EXERCISE:
The records that follow must be repeated exactly, line by line.

DATA TO USE:
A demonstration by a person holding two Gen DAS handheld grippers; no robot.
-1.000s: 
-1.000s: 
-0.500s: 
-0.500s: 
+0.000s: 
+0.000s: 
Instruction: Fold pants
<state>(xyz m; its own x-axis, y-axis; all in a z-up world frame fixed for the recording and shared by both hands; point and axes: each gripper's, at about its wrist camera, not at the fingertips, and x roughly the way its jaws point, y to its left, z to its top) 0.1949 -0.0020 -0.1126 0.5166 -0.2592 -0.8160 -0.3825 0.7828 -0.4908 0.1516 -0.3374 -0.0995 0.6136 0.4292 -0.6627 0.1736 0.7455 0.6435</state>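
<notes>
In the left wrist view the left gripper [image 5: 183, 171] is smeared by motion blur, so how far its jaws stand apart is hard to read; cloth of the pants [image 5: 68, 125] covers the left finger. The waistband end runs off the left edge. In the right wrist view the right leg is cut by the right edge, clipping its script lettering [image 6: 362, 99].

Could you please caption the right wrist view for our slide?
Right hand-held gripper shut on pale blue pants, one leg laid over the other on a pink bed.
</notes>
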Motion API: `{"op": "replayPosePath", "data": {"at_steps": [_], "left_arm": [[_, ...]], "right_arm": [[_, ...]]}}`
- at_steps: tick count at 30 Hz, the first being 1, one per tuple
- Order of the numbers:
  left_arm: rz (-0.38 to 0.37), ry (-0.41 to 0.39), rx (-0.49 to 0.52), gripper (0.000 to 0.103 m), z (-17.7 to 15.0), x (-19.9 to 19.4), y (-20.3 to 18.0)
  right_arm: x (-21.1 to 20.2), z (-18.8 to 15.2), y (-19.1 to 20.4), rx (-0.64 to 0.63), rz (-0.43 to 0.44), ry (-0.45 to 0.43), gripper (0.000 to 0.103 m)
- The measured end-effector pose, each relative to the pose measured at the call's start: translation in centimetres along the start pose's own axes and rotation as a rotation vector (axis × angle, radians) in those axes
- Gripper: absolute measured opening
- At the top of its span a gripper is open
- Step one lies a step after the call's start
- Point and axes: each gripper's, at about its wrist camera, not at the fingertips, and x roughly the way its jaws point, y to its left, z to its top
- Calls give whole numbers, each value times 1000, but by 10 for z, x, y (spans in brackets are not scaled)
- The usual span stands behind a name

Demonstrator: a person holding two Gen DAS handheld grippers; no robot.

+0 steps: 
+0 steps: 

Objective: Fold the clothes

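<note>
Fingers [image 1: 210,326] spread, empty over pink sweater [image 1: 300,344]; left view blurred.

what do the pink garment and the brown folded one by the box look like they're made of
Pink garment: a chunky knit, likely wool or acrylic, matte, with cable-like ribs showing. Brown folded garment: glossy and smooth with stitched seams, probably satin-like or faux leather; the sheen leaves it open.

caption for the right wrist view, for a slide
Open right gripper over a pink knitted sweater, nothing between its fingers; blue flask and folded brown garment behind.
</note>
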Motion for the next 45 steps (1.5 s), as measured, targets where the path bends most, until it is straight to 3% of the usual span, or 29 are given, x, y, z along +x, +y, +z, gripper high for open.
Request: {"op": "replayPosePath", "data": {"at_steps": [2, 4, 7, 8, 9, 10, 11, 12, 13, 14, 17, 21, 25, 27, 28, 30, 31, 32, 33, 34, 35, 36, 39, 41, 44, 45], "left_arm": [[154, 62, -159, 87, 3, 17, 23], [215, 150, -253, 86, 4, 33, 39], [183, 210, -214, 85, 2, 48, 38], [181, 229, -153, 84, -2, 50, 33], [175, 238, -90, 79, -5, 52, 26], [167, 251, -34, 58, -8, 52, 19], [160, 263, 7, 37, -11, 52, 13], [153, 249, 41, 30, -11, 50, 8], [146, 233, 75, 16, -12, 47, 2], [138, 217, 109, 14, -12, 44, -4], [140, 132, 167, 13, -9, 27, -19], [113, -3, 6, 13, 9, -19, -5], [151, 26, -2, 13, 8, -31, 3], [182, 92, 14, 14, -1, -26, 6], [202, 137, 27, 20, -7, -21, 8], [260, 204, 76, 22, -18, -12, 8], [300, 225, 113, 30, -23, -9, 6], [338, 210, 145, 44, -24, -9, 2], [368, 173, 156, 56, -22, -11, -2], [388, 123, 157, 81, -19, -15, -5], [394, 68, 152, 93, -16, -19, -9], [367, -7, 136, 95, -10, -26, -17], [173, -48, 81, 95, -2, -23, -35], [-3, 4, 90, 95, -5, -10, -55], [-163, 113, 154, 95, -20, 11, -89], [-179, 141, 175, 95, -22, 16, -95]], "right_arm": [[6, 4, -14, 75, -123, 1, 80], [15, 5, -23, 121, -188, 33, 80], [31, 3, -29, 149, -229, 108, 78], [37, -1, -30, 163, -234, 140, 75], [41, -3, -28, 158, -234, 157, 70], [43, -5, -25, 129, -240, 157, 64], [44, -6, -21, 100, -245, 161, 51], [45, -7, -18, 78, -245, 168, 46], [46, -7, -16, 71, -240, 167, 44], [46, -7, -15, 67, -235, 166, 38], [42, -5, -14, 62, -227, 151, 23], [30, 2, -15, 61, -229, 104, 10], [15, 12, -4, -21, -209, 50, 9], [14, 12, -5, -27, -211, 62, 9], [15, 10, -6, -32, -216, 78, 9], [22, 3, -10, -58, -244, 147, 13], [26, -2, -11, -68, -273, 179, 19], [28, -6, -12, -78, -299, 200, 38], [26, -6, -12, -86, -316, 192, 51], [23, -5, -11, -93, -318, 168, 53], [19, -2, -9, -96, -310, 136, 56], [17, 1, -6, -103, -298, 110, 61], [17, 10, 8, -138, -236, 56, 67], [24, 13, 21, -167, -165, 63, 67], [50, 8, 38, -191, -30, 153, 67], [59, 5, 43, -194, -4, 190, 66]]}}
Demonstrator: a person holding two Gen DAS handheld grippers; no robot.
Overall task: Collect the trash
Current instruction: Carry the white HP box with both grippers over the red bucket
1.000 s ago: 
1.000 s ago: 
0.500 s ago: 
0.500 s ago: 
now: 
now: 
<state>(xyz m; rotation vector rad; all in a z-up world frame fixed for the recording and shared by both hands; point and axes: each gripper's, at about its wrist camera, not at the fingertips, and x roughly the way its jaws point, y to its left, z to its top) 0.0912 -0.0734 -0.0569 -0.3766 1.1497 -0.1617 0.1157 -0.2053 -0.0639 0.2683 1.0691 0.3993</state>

YOUR SOLUTION:
A demonstration by a person holding two Gen DAS handheld grippers; no robot.
-1.000s: 
-1.000s: 
-0.500s: 
-0.500s: 
+0.000s: 
+0.000s: 
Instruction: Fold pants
<state>(xyz m; its own x-axis, y-axis; all in a z-up world frame fixed for the recording and shared by both hands; point and axes: each gripper's, at about its wrist camera, not at the fingertips, and x roughly the way its jaws point, y to its left, z to its top) 0.1949 -0.0020 -0.1126 0.5166 -0.2592 -0.8160 -0.3825 0.7828 -0.4908 0.1516 -0.3374 -0.0995 0.6136 0.4292 -0.6627 0.1736 0.7455 0.6435</state>
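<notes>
In the left wrist view the left gripper [image 5: 183, 171] is smeared by motion blur, so how far its jaws stand apart is hard to read; cloth of the pants [image 5: 68, 125] covers the left finger. The waistband end runs off the left edge. In the right wrist view the right leg is cut by the right edge, clipping its script lettering [image 6: 362, 99].

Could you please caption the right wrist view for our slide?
Right hand-held gripper shut on pale blue pants, one leg laid over the other on a pink bed.
</notes>
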Motion API: `{"op": "replayPosePath", "data": {"at_steps": [_], "left_arm": [[_, ...]], "right_arm": [[_, ...]]}}`
- at_steps: tick count at 30 Hz, the first being 1, one per tuple
- Order of the numbers:
  left_arm: rz (-0.38 to 0.37), ry (-0.41 to 0.39), rx (-0.49 to 0.52), gripper (0.000 to 0.103 m), z (-17.7 to 15.0), x (-19.9 to 19.4), y (-20.3 to 18.0)
  right_arm: x (-21.1 to 20.2), z (-18.8 to 15.2), y (-19.1 to 20.4), rx (-0.64 to 0.63), rz (-0.43 to 0.44), ry (-0.45 to 0.43), gripper (0.000 to 0.103 m)
- The measured end-effector pose, each relative to the pose measured at the call's start: translation in centimetres along the start pose's own axes and rotation as a rotation vector (axis × angle, radians) in those axes
- Gripper: absolute measured opening
- At the top of its span a gripper is open
- Step one lies a step after the call's start
- Point and axes: each gripper's, at about its wrist camera, not at the fingertips, and x roughly the way its jaws point, y to its left, z to its top
- Calls give whole numbers, each value times 1000, but by 10 for z, x, y (spans in brackets are not scaled)
- The usual span stands behind a name

Demonstrator: a person holding two Gen DAS handheld grippers; no robot.

+0 steps: 
+0 steps: 

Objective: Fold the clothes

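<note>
Fingers [image 1: 210,326] spread, empty over pink sweater [image 1: 300,344]; left view blurred.

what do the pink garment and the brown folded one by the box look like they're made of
Pink garment: a chunky knit, likely wool or acrylic, matte, with cable-like ribs showing. Brown folded garment: glossy and smooth with stitched seams, probably satin-like or faux leather; the sheen leaves it open.

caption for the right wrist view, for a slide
Open right gripper over a pink knitted sweater, nothing between its fingers; blue flask and folded brown garment behind.
</note>
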Motion for the next 45 steps (1.5 s), as measured, targets where the path bends most, until it is straight to 3% of the usual span, or 29 are given, x, y, z along +x, +y, +z, gripper high for open.
Request: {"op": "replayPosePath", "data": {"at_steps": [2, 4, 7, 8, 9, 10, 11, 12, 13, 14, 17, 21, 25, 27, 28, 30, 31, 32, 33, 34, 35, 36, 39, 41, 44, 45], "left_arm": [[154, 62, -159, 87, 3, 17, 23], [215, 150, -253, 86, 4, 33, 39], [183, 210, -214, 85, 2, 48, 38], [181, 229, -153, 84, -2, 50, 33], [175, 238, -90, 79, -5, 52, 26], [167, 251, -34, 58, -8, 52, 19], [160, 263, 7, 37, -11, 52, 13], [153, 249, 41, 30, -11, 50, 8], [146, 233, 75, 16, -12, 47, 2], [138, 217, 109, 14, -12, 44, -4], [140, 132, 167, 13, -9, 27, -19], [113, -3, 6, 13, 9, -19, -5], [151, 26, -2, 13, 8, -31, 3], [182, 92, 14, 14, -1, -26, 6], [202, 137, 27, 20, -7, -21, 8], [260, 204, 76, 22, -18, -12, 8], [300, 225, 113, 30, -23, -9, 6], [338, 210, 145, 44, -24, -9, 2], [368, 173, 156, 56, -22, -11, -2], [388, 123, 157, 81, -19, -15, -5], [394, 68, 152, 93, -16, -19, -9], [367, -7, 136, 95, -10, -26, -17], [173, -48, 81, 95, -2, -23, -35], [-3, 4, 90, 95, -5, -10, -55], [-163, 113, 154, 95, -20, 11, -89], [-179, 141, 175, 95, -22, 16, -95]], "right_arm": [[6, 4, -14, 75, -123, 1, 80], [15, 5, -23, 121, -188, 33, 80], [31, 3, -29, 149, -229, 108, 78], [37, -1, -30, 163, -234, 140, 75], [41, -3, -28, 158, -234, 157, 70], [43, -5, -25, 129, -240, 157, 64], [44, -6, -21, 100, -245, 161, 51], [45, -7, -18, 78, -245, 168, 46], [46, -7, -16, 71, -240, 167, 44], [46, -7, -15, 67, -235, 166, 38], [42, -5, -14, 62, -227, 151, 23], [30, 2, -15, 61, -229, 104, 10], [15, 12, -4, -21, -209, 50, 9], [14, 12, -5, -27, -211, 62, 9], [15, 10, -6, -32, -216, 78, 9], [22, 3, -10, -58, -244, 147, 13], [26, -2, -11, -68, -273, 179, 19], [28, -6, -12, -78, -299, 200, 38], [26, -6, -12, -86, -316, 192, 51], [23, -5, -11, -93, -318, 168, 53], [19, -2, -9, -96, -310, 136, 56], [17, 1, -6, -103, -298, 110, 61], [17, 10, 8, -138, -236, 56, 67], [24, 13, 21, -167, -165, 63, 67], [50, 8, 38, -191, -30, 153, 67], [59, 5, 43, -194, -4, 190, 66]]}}
Demonstrator: a person holding two Gen DAS handheld grippers; no robot.
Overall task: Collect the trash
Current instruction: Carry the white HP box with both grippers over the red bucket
1.000 s ago: 
1.000 s ago: 
0.500 s ago: 
0.500 s ago: 
now: 
now: 
<state>(xyz m; rotation vector rad; all in a z-up world frame fixed for the recording and shared by both hands; point and axes: each gripper's, at about its wrist camera, not at the fingertips, and x roughly the way its jaws point, y to its left, z to its top) 0.0912 -0.0734 -0.0569 -0.3766 1.1497 -0.1617 0.1157 -0.2053 -0.0639 0.2683 1.0691 0.3993</state>

The output has been given in full.